勝敗はないので変な感じだが、アホみたいなバイタリティで演奏されるセッションが、≪ドラムVSギター、先にぶっ倒れた方が負け≫ってテンションに見えたのだ。
「ドミコのライブってこんな感じなんだ」と思って野音のチケットも取ったのだが、全然テイスト違ってびっくりした。
"何らかのメッセージを込めてこちらに発信している"と感じた。
そのメッセージが何かは分からないんだけど、絶対に内側に向いたエネルギーじゃなかった。
外側の、つまり観客と日比谷の空間に向けてそのエネルギーは放たれていた。
だから余計に響いたんだと思う。
新木場のソリッドな音に対して、日比谷は丸っこく、キャッチーに聴こえた。
まろやかにリフレインする<なぜなんでしょう?>がとても良かった。
ドミコ、会場によってライブのテイスト変えてんのか?
(そうだとしたらヤバすぎじゃない?)
(それを確かめるためにビバラに行きたい・・・!)
●あたしぐらいは
笑ってしまうがライブが進むに連れて雨の激しさが増していった。や、やまねー!!
スロウな曲はさすがに手を挙げない。
じっとしてると、やっぱり意外と降ってる雨を感じる。
首の後ろに貼り付いたレインコートに当たる雨粒、流れていくのが分かる。
雨に打たれながら聴く「あたしぐらいは」がサイコーすぎる。
(東京の真ん中で何やってんだろう…)
という冷静な脳に絡みつく、さかしたひかるの美しいハイトーン。
(あー、これ聴きに来たんだわ。)
脳にボタボタとかけられる、まったりとした音楽のジュース。
糖類過多でおかしくなりそうだ。
でも美味しい。どうしようもなくずっと飲んでいたい。
●びりびりしびれる
かーっちょいーい。
<びりびり痺れるあたしの手でギリギリ息してるきみをバーン>のヤバさ。
駆け抜けた先で歌われる<朝なのか夜中なのかそのまま体は溶けてしまったのか>が良いよね。溶けました。

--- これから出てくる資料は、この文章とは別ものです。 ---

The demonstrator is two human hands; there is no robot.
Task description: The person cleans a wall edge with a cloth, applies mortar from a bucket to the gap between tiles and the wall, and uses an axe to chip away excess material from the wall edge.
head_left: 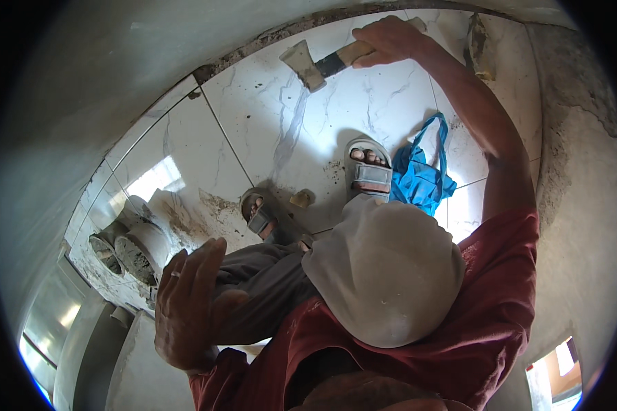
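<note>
My right hand (389,41) is wrapped round the wooden handle of a hatchet (307,66), at the far side of the floor. Its pale, dusty metal head points left, just over the white marbled tiles, and a dark band wraps the handle near the head. My left hand (188,301) is raised beside my bent knee at the lower left, fingers stretched out, holding nothing. A ring shows on one finger. My right knee hides part of the floor.
Beside my sandalled foot (370,171) lies a crumpled blue bag (421,175). A small yellowish chunk (301,198) sits between my feet. Two grey, mortar-crusted containers (136,259) stand at left. A rough brownish piece (481,48) is near the right wall, and a grey wall (116,75) curves behind.
</note>
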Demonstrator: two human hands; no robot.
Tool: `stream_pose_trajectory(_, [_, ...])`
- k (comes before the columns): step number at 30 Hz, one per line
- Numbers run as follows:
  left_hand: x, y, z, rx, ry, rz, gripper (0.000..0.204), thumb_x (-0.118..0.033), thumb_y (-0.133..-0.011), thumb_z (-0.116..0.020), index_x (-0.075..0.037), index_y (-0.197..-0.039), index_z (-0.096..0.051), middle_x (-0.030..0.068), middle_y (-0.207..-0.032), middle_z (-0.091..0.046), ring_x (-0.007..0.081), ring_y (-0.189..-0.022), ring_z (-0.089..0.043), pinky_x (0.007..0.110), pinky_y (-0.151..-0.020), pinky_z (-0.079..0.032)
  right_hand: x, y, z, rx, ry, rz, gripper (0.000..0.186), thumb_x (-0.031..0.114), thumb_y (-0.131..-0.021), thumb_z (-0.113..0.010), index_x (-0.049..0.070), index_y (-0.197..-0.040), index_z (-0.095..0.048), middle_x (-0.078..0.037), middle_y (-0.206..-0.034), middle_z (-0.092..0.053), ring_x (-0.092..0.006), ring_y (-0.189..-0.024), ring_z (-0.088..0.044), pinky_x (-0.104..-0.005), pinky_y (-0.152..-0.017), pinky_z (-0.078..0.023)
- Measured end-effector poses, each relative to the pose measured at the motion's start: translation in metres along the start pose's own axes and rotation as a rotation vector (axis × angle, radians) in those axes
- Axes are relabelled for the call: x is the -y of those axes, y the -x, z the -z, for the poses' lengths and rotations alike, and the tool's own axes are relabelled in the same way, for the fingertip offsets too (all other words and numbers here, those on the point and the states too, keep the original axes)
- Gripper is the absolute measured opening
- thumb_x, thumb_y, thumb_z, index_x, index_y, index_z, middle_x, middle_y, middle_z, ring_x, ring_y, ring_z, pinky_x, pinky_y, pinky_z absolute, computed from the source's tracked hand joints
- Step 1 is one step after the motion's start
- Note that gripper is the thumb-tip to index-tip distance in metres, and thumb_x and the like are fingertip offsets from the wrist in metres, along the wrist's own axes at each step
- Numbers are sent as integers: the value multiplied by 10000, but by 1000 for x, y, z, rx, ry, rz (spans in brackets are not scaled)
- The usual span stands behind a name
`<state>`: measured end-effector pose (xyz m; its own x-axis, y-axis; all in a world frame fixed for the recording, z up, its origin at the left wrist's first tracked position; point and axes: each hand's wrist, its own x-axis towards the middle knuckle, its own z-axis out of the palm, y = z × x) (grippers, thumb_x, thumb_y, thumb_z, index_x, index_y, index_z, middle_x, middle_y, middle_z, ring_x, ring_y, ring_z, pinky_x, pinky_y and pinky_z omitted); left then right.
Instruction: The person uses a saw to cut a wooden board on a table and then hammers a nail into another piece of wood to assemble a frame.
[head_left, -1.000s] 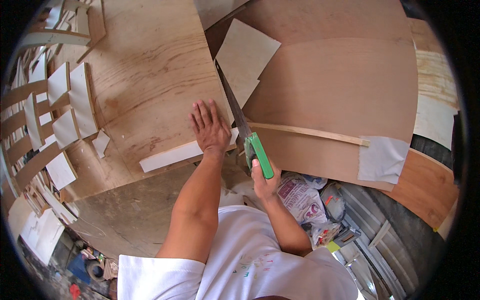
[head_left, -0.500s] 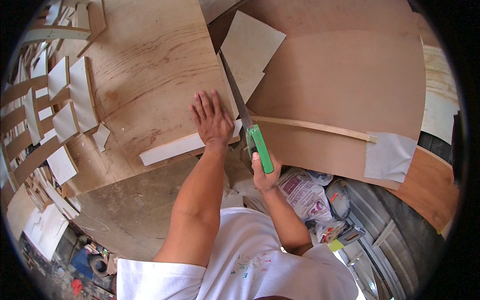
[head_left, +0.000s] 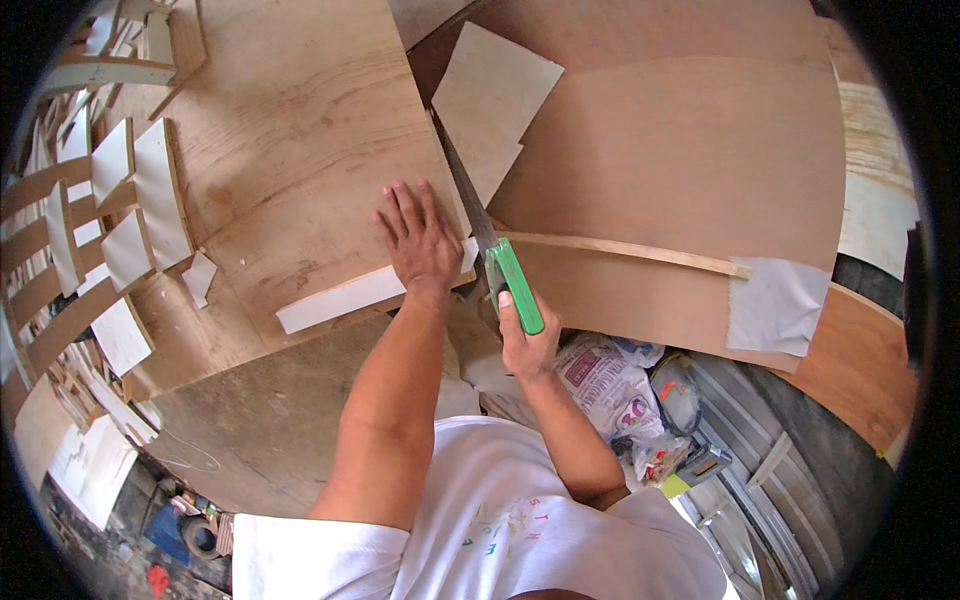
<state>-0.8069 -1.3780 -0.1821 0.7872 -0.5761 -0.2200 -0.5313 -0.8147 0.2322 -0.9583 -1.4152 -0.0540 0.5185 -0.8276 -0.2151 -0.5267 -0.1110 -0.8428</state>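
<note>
The empty left hand [head_left: 420, 248] lies flat on the plywood [head_left: 300, 150], fingers a bit apart. The right hand [head_left: 530, 345] curls its fingers around the green-handled handsaw [head_left: 517, 290], its blade [head_left: 478, 218] at the plywood's right edge.

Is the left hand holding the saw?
No, the right hand grips the saw by its green handle, while the left hand lies on the wooden board.

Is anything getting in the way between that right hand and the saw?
Nothing visible: the right hand holds the saw, thumb on its green handle. The left hand lies flat on the board, left of the saw, not between them.
</note>
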Motion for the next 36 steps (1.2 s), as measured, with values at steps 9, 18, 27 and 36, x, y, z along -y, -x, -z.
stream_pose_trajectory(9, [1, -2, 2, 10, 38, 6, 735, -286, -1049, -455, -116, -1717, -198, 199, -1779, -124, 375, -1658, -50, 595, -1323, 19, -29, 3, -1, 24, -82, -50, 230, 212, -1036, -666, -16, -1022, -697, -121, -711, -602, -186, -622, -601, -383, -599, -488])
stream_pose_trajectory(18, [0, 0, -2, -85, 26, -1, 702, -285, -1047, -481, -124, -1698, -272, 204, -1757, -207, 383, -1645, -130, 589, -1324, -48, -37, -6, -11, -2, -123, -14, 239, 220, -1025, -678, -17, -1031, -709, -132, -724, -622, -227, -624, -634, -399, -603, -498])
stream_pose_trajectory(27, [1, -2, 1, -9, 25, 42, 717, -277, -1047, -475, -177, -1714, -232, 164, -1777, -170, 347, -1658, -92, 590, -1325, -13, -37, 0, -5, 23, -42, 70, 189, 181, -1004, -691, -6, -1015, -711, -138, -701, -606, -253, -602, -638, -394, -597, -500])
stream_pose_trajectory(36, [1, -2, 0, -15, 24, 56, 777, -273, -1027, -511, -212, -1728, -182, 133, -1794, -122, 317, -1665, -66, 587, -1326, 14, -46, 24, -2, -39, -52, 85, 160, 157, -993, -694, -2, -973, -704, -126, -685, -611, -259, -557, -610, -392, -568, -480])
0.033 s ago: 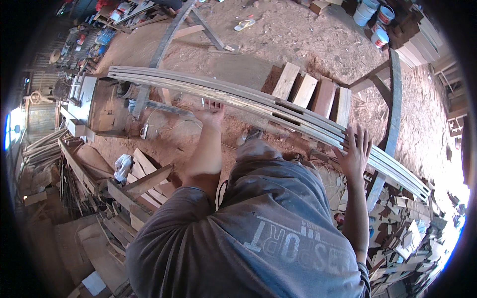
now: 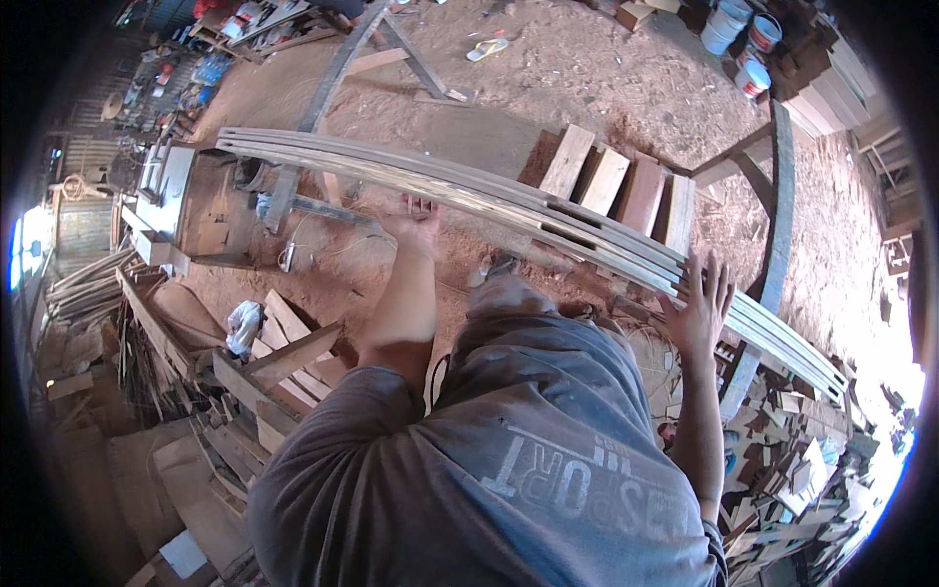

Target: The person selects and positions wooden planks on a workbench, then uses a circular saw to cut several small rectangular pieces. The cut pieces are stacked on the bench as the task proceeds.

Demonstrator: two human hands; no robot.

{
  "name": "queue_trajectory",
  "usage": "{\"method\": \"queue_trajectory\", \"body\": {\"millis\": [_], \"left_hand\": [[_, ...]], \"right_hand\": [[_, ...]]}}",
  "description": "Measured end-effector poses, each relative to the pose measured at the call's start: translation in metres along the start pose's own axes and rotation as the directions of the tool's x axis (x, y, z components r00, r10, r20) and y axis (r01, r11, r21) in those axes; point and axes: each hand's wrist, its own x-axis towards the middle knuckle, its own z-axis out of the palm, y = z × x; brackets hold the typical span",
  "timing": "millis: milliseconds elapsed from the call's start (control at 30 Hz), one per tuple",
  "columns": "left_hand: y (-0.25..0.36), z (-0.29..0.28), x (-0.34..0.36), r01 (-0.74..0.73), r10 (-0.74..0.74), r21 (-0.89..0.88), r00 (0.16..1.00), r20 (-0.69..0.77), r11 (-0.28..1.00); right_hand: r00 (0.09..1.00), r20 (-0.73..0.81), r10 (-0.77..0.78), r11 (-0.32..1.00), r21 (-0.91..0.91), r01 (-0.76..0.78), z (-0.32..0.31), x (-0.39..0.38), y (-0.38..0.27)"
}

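Observation:
A stack of long, pale wooden strips (image 2: 509, 203), some with slots cut in them, runs across two dark wooden trestle rails (image 2: 778, 186). My left hand (image 2: 416, 223) is palm up at the stack's near edge, fingers apart and slightly bent, fingertips at the wood. Further along, my right hand (image 2: 696, 298) lies with fingers spread across the strips. Beyond the stack, several short planks (image 2: 604, 181) lie side by side. My grey shirt covers much of the lower view.
Lumber and frames (image 2: 274, 362) crowd the lower left, with a white bag (image 2: 245, 328). Scrap wood (image 2: 802, 470) is heaped at lower right. A white-topped bench (image 2: 161, 196) stands left; buckets (image 2: 724, 29) sit at upper right. A sandal (image 2: 486, 49) lies on the dirt floor (image 2: 548, 78).
The stack and surroundings appear shifted very slightly to the right in the picture. Both of my hands stay at nearly the same places on the stack.

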Motion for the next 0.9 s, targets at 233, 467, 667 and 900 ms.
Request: {"method": "queue_trajectory", "body": {"millis": [233,467,667,900], "left_hand": [[0.036,0.023,0.003,-0.067,0.083,0.384,0.996,-0.025,0.921],[0.017,0.020,0.007,-0.049,0.028,0.580,0.999,0.046,0.813],[0.009,0.017,0.023,-0.058,0.194,0.598,0.967,-0.165,0.799],[-0.072,-0.042,-0.025,0.256,-0.385,0.943,0.865,-0.321,-0.212]], "right_hand": [[0.978,0.202,-0.053,0.518,0.843,-0.146,-0.040,-0.066,-0.062],[0.540,0.841,-0.032,0.695,0.407,-0.592,0.113,-0.228,0.024],[0.280,0.945,0.172,0.905,-0.039,-0.423,0.208,-0.325,-0.061],[0.581,0.690,0.432,0.740,0.097,-0.666,0.260,-0.163,0.021]]}}
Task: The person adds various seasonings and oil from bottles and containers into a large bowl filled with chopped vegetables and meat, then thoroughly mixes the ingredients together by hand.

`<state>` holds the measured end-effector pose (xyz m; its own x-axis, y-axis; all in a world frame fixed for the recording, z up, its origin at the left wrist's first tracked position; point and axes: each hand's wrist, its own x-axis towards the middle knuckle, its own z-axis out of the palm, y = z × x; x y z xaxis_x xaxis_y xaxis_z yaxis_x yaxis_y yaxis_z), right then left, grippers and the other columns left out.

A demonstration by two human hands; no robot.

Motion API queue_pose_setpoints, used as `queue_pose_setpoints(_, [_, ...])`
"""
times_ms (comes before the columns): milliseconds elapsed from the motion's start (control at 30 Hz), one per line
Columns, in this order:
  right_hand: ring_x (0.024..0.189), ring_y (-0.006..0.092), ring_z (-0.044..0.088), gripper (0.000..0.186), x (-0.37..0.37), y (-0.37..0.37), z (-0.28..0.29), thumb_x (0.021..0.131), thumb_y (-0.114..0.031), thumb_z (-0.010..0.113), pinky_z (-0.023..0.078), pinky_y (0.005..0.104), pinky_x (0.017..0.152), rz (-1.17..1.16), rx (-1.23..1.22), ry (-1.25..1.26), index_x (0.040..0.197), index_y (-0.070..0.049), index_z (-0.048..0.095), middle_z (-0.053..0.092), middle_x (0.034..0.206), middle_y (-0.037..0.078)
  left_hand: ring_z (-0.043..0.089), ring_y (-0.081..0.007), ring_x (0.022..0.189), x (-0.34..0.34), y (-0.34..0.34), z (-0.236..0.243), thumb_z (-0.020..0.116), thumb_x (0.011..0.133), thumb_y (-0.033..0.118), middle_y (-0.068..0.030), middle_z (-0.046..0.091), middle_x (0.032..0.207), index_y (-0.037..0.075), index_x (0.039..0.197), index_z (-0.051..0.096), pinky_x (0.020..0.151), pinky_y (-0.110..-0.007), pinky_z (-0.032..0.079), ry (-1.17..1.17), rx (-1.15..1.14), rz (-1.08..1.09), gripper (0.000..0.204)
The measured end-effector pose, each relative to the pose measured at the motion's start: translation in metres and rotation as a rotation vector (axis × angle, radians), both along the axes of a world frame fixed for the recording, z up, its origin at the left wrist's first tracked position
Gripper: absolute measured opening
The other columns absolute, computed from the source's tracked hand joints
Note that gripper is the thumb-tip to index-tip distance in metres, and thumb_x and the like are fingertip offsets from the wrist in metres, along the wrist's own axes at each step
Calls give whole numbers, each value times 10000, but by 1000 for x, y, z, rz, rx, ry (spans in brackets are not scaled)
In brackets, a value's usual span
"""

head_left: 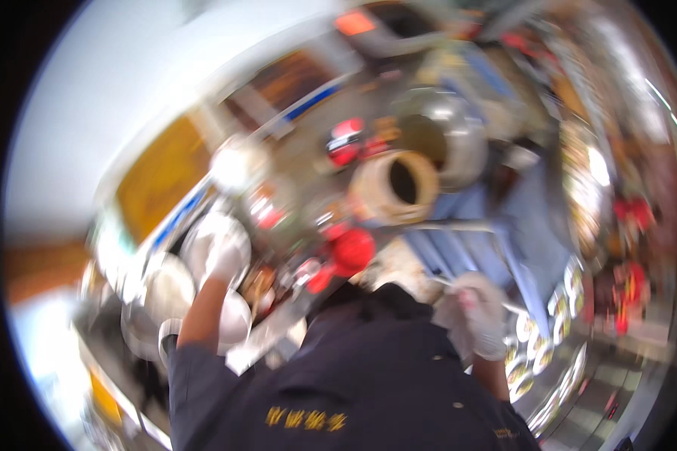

びりびり~の時じゃないけど、多分雷が光ったんだよなぁ。
持ってるぜ、ドミコ。
●血を嫌い肉を好む
正直音源よりライブの方が好き。
●こんなのおかしくない?(enc)
日比谷の夜を駆け抜けた。
スピードを緩めずキメにかかる最後の曲。
すげーーー良かった。キマった。
マジで野音、雨、おかしいって。マジで最後まで強くなりやがったし。
こんなのおかしい!!
と思いながら振る頭、もう足元は水没しとるし、レインコートの色んなところから雨が貫通してきてるのが分かる、だからもうどうでもいい。
<こんなのおかしくない?>
おかしい!!!
だからおかしくなるのだ。
レインコートを振り回し、びしょびしょになりながら手を挙げる、振る。
野外フェスのような優しさは無く、徹底的に傘を差すのを禁止され、異常行動の集まり。
<そんなにおかしくない>
こんな奇行の祭り、忘れないだろうな。
「雨を吹き飛ばすような演奏」なんて思ってもない事言わない。音で雨は吹き飛ばない。用意したタオルは全滅した。
良かった事と言えば、"雨のドミコ"という新ジャンルが開拓された事じゃないだろうか。
良い悪いっていうより、そういうジャンルだった。
もう1回体験したいかと言われたら、結構したい。
痩せ我慢だろうか?
それはもう1回行ってみれば、分かるんじゃないかな。